Het hoornvlies is opgebouwd uit vijf verschillende lagen: het epitheel, de buitenste, beschermende laag van het hoornvlies; het Bowman-membraan, deze tweede laag is extreem sterk en moeilijk doordringbaar om het oog verder te beschermen; het stroma, de dikste laag van het hoornvlies, bestaande uit water, collageenvezels en andere bindweefselcomponenten die het hoornvlies zijn sterkte, elasticiteit en helderheid geven; Descemet membraan, een dunne, sterke binnenlaag die tevens als beschermlaag fungeert; en het endotheel, de binnenste laag die bestaat uit gespecialiseerde cellen die overtollig water uit het hoornvlies pompen.

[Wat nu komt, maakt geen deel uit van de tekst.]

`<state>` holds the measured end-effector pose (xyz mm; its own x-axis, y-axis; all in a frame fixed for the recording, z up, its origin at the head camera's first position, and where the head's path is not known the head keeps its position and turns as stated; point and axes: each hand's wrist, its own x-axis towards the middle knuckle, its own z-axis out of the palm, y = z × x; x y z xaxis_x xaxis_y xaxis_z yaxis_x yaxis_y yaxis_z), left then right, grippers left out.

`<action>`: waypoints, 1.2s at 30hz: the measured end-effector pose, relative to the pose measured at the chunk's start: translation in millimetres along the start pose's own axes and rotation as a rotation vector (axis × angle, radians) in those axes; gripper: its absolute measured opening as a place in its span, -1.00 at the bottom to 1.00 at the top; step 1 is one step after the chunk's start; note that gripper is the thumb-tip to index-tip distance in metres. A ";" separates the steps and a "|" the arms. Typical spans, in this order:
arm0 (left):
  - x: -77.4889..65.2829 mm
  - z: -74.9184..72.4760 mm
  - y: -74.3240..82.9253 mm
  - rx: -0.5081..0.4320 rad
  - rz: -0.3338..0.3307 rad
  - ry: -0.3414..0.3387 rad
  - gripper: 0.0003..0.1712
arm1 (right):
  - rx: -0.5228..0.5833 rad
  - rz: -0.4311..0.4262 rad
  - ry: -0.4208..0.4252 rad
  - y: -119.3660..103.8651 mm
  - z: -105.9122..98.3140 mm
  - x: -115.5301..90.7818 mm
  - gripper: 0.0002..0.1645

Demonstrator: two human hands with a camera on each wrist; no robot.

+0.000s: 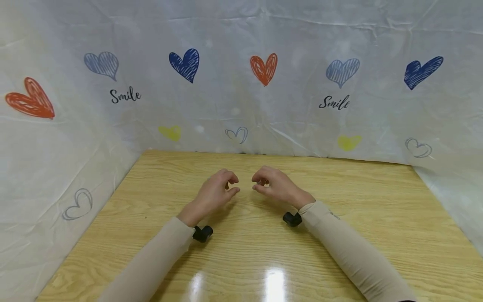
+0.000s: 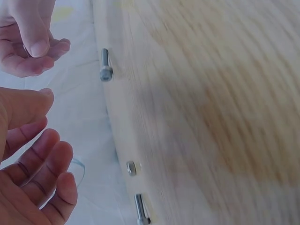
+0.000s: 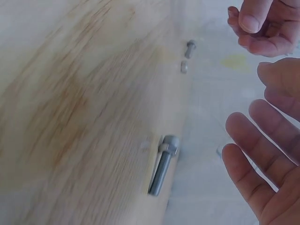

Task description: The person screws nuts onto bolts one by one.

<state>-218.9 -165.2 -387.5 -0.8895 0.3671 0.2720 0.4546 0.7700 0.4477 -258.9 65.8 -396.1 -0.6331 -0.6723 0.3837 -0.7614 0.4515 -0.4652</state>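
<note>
Both bare hands hover over the wooden table, a small gap between them. My left hand [image 1: 216,189] has loosely bent fingers, thumb apart from them, and nothing in its grasp. Facing it, my right hand [image 1: 277,185] is likewise loosely curved and holds nothing visible. Along the table's far edge lies a metal bolt [image 3: 161,171] with a ring-like nut close to its head. A loose nut [image 2: 131,168] and another metal bolt [image 2: 139,206] lie farther along that edge. No hand touches these parts. In the head view they are too small to make out.
The light wooden table [image 1: 241,243] runs back to a pale sheet [image 1: 294,37] printed with hearts and "Smile". The sheet also stands along the left side. A black wrist camera [image 1: 203,234] sits at the left cuff, another black camera [image 1: 292,219] at the right.
</note>
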 end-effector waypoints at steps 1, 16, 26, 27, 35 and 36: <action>-1.2 -1.2 -1.0 0.004 0.000 0.001 -0.80 | 0.000 -0.002 -0.003 -1.2 0.8 1.1 -0.77; -14.8 -14.1 -16.5 0.013 -0.018 0.004 -0.77 | -0.003 0.002 -0.027 -14.7 13.3 20.4 -0.75; -9.8 -21.9 -34.1 0.035 -0.045 -0.003 -0.71 | -0.010 0.048 -0.079 -16.4 24.3 38.6 -0.73; -9.0 -22.9 -35.8 0.036 -0.050 -0.010 -0.71 | -0.013 0.055 -0.084 -16.5 25.2 40.5 -0.73; -3.5 -27.7 -50.9 0.038 -0.107 -0.045 -0.73 | -0.058 0.111 -0.136 -16.4 33.6 57.7 -0.73; -2.6 -27.7 -53.3 0.039 -0.111 -0.047 -0.73 | -0.061 0.125 -0.144 -16.1 34.8 59.8 -0.73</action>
<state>-239.5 -221.7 -388.5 -0.9359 0.3018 0.1815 0.3517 0.8269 0.4387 -279.7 -2.1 -393.3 -0.6999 -0.6840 0.2058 -0.6880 0.5683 -0.4513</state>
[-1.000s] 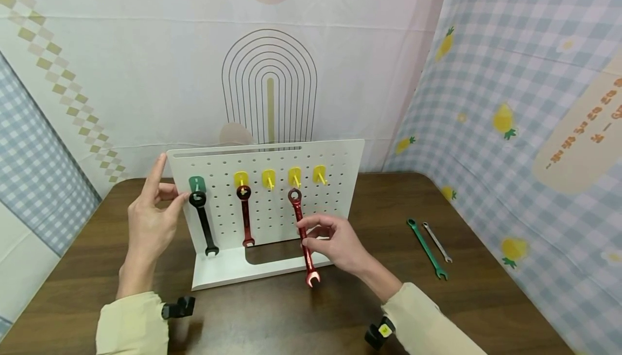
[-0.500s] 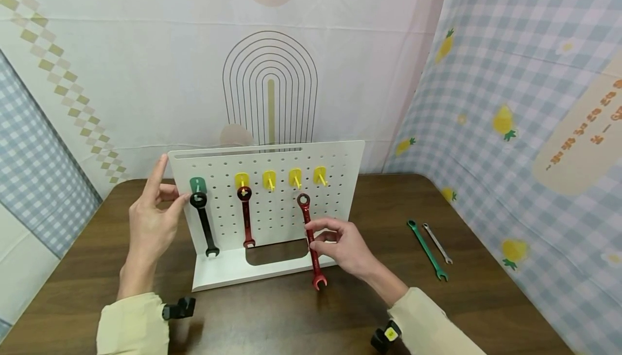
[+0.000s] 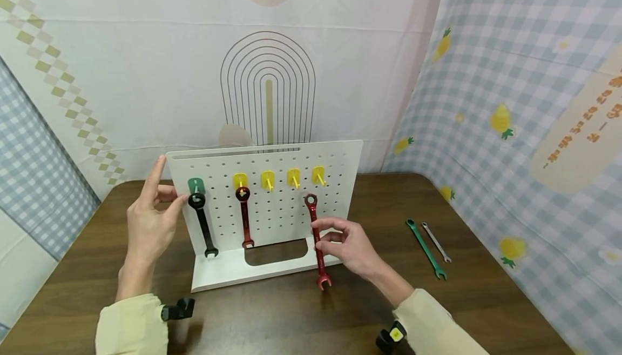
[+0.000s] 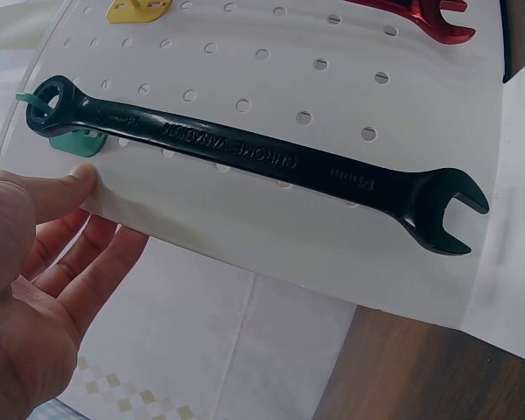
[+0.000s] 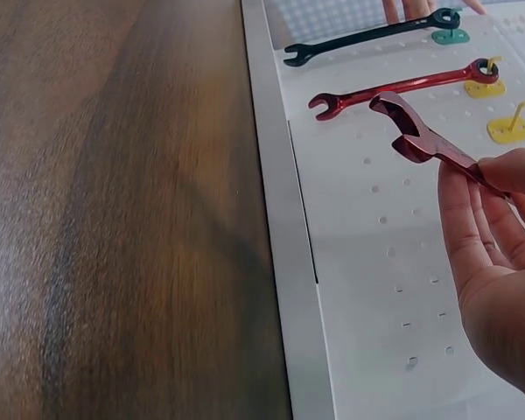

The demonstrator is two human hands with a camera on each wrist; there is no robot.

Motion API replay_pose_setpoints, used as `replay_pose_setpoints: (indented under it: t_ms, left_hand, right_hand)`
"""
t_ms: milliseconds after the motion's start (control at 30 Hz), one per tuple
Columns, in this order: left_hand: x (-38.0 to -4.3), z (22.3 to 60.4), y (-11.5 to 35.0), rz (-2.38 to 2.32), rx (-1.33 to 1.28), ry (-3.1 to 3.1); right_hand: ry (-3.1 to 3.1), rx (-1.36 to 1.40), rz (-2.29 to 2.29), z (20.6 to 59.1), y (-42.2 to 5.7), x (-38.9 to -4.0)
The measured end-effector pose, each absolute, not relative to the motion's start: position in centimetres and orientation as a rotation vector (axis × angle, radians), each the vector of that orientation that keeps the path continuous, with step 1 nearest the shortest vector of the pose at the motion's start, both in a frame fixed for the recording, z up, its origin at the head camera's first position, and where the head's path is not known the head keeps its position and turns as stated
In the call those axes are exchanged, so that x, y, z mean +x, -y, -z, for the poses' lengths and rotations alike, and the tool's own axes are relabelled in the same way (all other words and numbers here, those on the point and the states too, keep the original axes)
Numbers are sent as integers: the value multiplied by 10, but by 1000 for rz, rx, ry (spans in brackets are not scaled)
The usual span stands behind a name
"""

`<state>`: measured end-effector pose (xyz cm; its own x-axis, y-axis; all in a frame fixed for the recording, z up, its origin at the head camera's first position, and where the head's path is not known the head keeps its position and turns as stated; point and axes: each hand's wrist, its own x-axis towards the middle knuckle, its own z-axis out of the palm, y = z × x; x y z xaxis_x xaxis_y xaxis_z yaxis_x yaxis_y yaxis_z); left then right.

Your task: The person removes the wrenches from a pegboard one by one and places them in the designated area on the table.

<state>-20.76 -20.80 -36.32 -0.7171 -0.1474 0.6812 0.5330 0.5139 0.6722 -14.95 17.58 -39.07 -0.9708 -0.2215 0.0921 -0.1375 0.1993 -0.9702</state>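
A white pegboard stand (image 3: 277, 220) stands upright on the table. My left hand (image 3: 151, 225) grips its left edge, thumb in front and fingers going behind. Beside the thumb a black combination wrench (image 4: 245, 150) hangs by its ring end on a green hook (image 4: 79, 142). A red combination wrench (image 3: 245, 220) hangs on the leftmost yellow hook (image 3: 240, 179). My right hand (image 3: 350, 247) pinches another red combination wrench (image 3: 320, 266) by the middle of its shaft. Its ring end is up, in front of the board and below the rightmost yellow hooks; its open jaw (image 5: 411, 131) points down.
Bare yellow hooks (image 3: 268, 180) continue along the row to the right. Right of the board, a green wrench (image 3: 426, 249) and a smaller silver wrench (image 3: 437, 242) lie on the brown wooden table (image 3: 379, 209). Patterned cloths (image 3: 340, 63) hang behind and at the sides.
My right hand has carried the red wrench rightward and slightly down, off from the yellow hook its ring was near. My left hand keeps its grip on the board.
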Motion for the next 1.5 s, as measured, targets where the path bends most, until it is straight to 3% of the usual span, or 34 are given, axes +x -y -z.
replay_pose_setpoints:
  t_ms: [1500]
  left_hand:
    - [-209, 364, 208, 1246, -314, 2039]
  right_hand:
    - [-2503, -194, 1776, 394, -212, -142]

Hoornvliesdystrofieën worden gekenmerkt door de ophoping van vreemd materiaal in een of meer van de vijf lagen van het hoornvlies. Dergelijk materiaal kan ervoor zorgen dat het hoornvlies zijn doorzichtigheid verliest en mogelijk verlies van het gezichtsvermogen of wazig zien kan veroorzaken.
Een symptoom dat veel voorkomt bij veel vormen van corneadystrofie is terugkerende cornea-erosie, waarbij de buitenste laag van het hoornvlies (epitheel ) kleeft (kleeft) niet goed aan het oog. Terugkerende cornea-erosie kan ongemak of hevige pijn, een abnormale gevoeligheid voor licht (fotofobie), het gevoel van een vreemd voorwerp (zoals vuil of een wimper) in het oog en wazig zien veroorzaken.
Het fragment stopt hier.